Houston, we have a Super
Bowl
By
John Breneman
HOUSTON -- TV officials say this year's
Super Bowl will be watched around the globe by an estimated
1 billion people. And with this year's contest being
held on NASA's homefield, CBS will use a special "Hubble
telescope-cam" to beam images of the game to distant
planets and galaxies.
Planet Earth, indeed our very solar system,
is humming with Super Bowl fever. The Mars rover Opportunity
is even conducting a secret mission to determine whether
football could be played in the Martian atmosphere and,
if so, how low-gravity conditions would affect the passing
game.
Sunday's super-broadcast will go out to
200 countries in 28 languages with subtitles for viewers
in Europe, Asia and parts of Arkansas. It will be close-captioned
for the pigskin-impaired.
The game truly has become an international
spectacle. In North Korea, where President Kim Jong-Il
is said to be a huge Carolina Panthers fan, the telecast
is entitled "American Gridiron Devils XXXVIII."
The 164-hour pre-game show will feature
Super Bowl analysis by Nelson Mandela ("New England
21-13"), Yasser Arafat ("Panthers suicide
bomb the Patriots"), and Britney Spears ("Tom
Brady is a hottie"). There will also be a poignant
feature story on a star Budweiser Clydesdale who will
miss the big game with a pulled hamstring.
The Humor Gazette has learned that Oprah
Winfrey dominated the annual Celebrity Punt, Pass and
Kick contest, flattening Arnold Schwarzenegger and knocking
Woody Allen's glasses off.
Beyonce Knowles will perform the national
anthem, joining such legendary performers as Barry Manilow
(XVIII), Kathie Lee Gifford (XXIX) and The Backstreet
Boys (XXXV) in the pantheon of Super Bowl anthem singers.
CBS will cut to sideline reporter O.J.
Simpson just before halftime for a live update on his
ongoing search for the "real killer."
Super Bowls are notorious
for their halftime extravaganzas and CBS has pledged
this year's gaudy intermission will be "the most
annoying halftime show ever." Janet Jackson will
take the stage with Nelly, Kid Rock and P. Diddy in
a pop-rockin' salute to crass commercialism and celebrity
egomania.
They join such legendary
performers as Carol Channing (IV), New Kids on the Block
(XXV) and Queen Latifah (XXXII) in the pantheon of Super
Bowl halftime entertainers. Also at halftime, the Patriots
and Panthers cheerleaders will team up for a high-kicking,
knee-slapping salute to the anterior cruciate ligament.
In recent years, the
trend has been more Super and less Bowl. Corporations
that make cars and computers, beer and pizza pay $2.3
million to be on TV for 30 seconds while you go fetch
another bowl of chili.
Of course, the game
itself has become the perfect signature sporting event
for our superpower nation -- body-armored millionaires
bashing foes in a surreal arena of all-American overkill.

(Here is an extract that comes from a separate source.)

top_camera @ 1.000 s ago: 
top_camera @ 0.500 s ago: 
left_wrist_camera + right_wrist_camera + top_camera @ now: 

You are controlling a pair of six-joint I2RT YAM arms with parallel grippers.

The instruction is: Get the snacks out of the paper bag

Recreational violence with a VIP sideshow.
Former college cheerleader
George W. Bush will call the winning coach in the lockerroom
right after the victory, hoping the half of the nation
that believes he is an incompetent, war-mongering jackass
might think he's not so bad for a minute or two.
Betting on the game is, of course, illegal -- to the
tune of an estimated $4 billion. That's enough money
to buy an official Super Bowl XXXVIII fleece pullover
and a batch of official Super Bowl XXXVIII nachos for
every hungry child in the world.
The economic impact
of the "game" was said to have been worth
$367 million to last year's host city of San Diego,
enough cash to provide health care for
ha-ha,
just kidding.
The winning players
get $68,000 each and what looks like a diamond ring
on steroids. The losers pocket $36,500 and a diamond
ring that is merely gigantic.
This year, the Microsoft
two-minute warning will be extended to 15 minutes for
a spectacular "Battle of the Goodyear Blimps"
with celebrity pilots Tom "Top Gun" Cruise
and Stevie Wonder.
Then as the game clock
reaches :00, legendary spaceman John Glenn will flip
a switch launching the Super Bowl XXXVIII commemorative
satellite and a nuclear fireworks display that's chemically
choreographed to scorch a radiant red, white and blue
CBS mushroom cloud into the Texas night sky.
Several noted armchair
psychologists have advised Humor Gazette editor John
Breneman not to watch football anymore.